Anyway, this is his Twitter-friendly takeaway:

Adam Hengels, Market Urbanism.
Adam Hengels, Market Urbanism.

In the interest of time (my own and yours), in bullet points:

  • The battlefield is both in the gentrifying neighborhoods and in the wealthy neighborhoods. The battle is also, for that matter, in the poor neighborhoods that are not being gentrified, since their gradual or rapid disinvestment sets the stage for reinvestment later on. (See the rent gap theory.) In a narrower sense, Adam is right that the engine of gentrification – that is, growing demand for housing in a system that will only accommodate that demand through rising prices – is churning both in Logan Square and Lincoln Park (or Bed-Stuy and Greenwich Village, to use a New York example). We focus on Logan Square and Bed-Stuy because they are going through a process not only of rising rents, but of dramatically transitioning social networks, from generally lower-income, mostly blue-collar people of color, to generally higher-income, mostly white-collar white people. That represents a shifting of some of the most important social-spatial boundaries that exist in American cities, and so is extremely notable.
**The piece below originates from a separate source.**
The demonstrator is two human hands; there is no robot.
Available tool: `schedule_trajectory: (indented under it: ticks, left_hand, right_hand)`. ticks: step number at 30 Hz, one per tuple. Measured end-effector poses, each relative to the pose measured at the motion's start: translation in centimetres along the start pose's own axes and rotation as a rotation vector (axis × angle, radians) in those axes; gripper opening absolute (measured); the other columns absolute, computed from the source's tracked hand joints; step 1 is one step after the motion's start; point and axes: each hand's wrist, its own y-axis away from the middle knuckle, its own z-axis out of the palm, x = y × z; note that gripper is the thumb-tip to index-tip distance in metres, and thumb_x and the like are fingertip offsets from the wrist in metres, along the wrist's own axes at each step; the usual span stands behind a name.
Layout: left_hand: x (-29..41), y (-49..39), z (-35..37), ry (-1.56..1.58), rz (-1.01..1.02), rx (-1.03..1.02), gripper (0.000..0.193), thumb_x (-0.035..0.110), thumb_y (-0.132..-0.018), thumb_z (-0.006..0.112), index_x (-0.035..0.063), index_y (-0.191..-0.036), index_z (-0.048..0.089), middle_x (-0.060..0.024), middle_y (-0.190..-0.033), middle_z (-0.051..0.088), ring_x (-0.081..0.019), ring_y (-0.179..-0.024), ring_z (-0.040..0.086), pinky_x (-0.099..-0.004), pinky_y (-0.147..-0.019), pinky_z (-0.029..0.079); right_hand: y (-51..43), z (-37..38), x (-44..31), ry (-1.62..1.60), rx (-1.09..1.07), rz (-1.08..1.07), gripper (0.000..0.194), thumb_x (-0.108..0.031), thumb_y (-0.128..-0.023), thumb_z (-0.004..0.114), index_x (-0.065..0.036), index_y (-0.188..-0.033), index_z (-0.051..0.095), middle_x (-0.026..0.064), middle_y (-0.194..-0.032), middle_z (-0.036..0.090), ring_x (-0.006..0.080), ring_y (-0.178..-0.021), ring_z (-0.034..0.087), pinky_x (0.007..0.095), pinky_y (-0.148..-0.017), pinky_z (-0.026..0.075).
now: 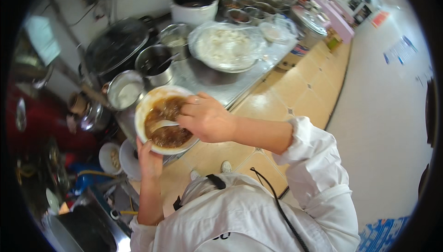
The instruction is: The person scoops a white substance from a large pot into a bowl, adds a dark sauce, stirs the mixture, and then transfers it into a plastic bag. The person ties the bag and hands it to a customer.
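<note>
A white bowl point(141, 113) with brown sauce in it is tilted in front of me, near the corner of the steel table. My left hand point(149, 158) grips its lower left rim. With my right hand point(206, 117) I hold a white spoon point(165, 124), whose bowl end dips into the brown sauce point(171, 138). The spoon's handle is mostly hidden by my fingers. Just beyond the bowl stand a metal pot with white contents point(128, 92) and a metal pot with dark contents point(155, 61).
On the steel table point(211, 87) are a plastic-covered basin of white food point(225, 47), a white pot point(193, 13) and several metal containers point(238, 16). A large dark pan point(117, 44) is at the left. White bowls point(110, 158) stand low at my left, beside a large pot point(86, 231).
</note>
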Motion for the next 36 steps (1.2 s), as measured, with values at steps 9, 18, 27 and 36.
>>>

But Lincoln Park and Greenwich Village have also been changing over the past, say, 15 years – it’s just that the shift from upper-middle-class white professionals to even wealthier white professionals is a less dramatic redistricting of social geography.
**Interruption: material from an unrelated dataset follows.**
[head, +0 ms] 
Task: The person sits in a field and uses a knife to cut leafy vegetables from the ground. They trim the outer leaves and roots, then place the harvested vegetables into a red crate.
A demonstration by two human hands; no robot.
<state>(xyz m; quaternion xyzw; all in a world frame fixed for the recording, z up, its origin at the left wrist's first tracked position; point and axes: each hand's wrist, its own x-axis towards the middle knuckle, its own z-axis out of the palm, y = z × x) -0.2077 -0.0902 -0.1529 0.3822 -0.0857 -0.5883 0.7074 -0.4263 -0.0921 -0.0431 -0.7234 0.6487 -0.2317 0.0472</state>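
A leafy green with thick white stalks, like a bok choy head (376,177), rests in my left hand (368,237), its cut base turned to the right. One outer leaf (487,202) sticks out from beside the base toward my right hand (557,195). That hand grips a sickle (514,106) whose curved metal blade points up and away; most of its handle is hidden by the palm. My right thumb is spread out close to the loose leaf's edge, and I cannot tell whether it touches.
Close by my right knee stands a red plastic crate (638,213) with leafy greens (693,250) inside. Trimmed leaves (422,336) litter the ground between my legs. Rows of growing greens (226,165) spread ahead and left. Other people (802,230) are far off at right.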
    Nevertheless, I don’t think it’s productive to tell the residents of Logan Square and Bed-Stuy that their observations about the changing character of their neighborhoods aren’t valid. The fact that the outcome of the Logan Square battle depends on the outcomes of other battles around the city doesn’t mean it’s not a battle.
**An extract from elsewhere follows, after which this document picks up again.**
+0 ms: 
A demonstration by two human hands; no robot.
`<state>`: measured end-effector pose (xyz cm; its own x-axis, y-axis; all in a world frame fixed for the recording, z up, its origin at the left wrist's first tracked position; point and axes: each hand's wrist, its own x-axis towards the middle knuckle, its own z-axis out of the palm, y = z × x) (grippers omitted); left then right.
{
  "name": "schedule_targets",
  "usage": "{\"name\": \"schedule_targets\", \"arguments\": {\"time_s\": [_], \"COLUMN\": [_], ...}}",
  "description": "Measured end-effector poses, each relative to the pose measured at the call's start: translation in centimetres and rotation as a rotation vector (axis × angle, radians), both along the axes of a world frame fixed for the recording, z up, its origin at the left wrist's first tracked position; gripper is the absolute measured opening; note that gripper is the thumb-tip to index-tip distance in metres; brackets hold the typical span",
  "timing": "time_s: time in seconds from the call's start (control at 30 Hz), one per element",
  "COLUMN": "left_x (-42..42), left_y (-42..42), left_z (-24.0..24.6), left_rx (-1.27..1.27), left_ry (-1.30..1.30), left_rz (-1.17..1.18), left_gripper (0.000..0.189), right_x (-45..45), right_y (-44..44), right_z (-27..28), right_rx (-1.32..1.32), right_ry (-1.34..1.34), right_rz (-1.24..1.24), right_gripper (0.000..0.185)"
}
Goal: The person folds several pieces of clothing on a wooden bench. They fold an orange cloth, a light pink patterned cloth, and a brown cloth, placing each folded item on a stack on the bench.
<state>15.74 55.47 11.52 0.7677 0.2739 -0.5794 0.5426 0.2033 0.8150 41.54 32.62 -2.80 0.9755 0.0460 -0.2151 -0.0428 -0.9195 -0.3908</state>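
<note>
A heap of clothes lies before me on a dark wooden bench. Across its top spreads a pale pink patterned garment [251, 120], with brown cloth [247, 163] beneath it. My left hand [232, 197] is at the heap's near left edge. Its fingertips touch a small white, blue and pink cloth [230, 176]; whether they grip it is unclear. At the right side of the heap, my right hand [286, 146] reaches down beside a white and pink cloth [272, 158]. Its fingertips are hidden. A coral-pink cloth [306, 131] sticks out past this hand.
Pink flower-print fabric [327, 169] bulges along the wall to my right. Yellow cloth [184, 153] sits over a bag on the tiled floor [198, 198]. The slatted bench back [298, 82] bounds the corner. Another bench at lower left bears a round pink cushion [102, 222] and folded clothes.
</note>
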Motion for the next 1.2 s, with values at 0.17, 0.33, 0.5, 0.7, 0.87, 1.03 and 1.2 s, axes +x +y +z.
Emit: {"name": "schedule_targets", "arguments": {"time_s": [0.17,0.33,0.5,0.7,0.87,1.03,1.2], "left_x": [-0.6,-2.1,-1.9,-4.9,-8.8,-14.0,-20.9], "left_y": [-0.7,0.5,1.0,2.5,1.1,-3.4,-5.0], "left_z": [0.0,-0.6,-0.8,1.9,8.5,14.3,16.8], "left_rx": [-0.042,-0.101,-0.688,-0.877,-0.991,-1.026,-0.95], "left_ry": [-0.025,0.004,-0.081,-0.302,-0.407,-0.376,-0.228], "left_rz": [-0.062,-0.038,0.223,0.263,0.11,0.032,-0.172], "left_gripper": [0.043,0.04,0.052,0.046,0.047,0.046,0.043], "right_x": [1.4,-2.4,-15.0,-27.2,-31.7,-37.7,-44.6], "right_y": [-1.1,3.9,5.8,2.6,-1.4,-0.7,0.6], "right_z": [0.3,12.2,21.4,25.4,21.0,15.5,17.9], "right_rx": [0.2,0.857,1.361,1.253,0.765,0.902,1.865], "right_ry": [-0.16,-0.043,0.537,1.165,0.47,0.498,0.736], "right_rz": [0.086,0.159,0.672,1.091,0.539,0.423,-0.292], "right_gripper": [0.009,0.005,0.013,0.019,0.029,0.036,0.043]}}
  • I think this is basically right, if by “enemy” you mean “the people with the power to change what you don’t like.” That said, again, I think it’s worth acknowledging that for people who are opposed to gentrification for reasons of culture or community, gentrifiers can be the people who are directly undermining the things you wish to preserve. Moreover, the fact that they are moving next door to you only because they can’t afford the trendier neighborhood two subway stops closer to downtown doesn’t mean that they won’t also be inconsiderate neighbors. And even if they’re considerate neighbors, it doesn’t mean that they aren’t undermining what you value just by their very presence. Which, as I’ve said before, is not necessarily a problem with a solution.
  • This seems like it’s leaving some stuff out. Zoning is one really big reason why shifts in demand translate into big changes in prices, as opposed to changes in the amount of housing stock. The things that drive the shifts in demand are different. Another reason, potentially, is that housing is priced by the market to begin with. Many New York City neighborhoods have bulwarks of economic and racial diversity in the form of non-market housing, which makes up something like half the city’s units (combining public housing, subsidized housing, and rent-controlled or stabilized units).
  • Again, this is one approach. Another would be nationalization (insert tongue-in-cheek emoji), or at least the large-scale removal of housing units from the market. That said, a quick evaluation of our political and financial situation suggests that such a removal is not really possible at anything like the scale that would be required. So yes, zoning deregulation really ought to happen. But that’s not exactly politically popular either, even if it doesn’t come with anything like the financial requirements of creating non-market housing. Which is to say: we need both as much zoning deregulation as possible, and as much non-market housing as possible, because we’re not likely to get anywhere close to solving the problem with either of them.
  • Yes. Yes! The greatest insight of a market-based analysis of gentrification is that the actors who are given agency, who are treated as first movers in virtually all narratives about this kind of neighborhood change, are in fact pawns. They may be pawns of greater means than some other pawns, but at bottom their choices are also about constraints: Where can I be closest to my friends, potential employers, and the amenities I want, while staying within my budget? Which is why Adam’s first point, even if incomplete, is still important. In a real sense, the battle begins outside the “gentrifying” neighborhood. Mangling the old line about immigration, a gentrifier might say: We are here because they [richer people] are there [in the neighborhood where I’d rather live].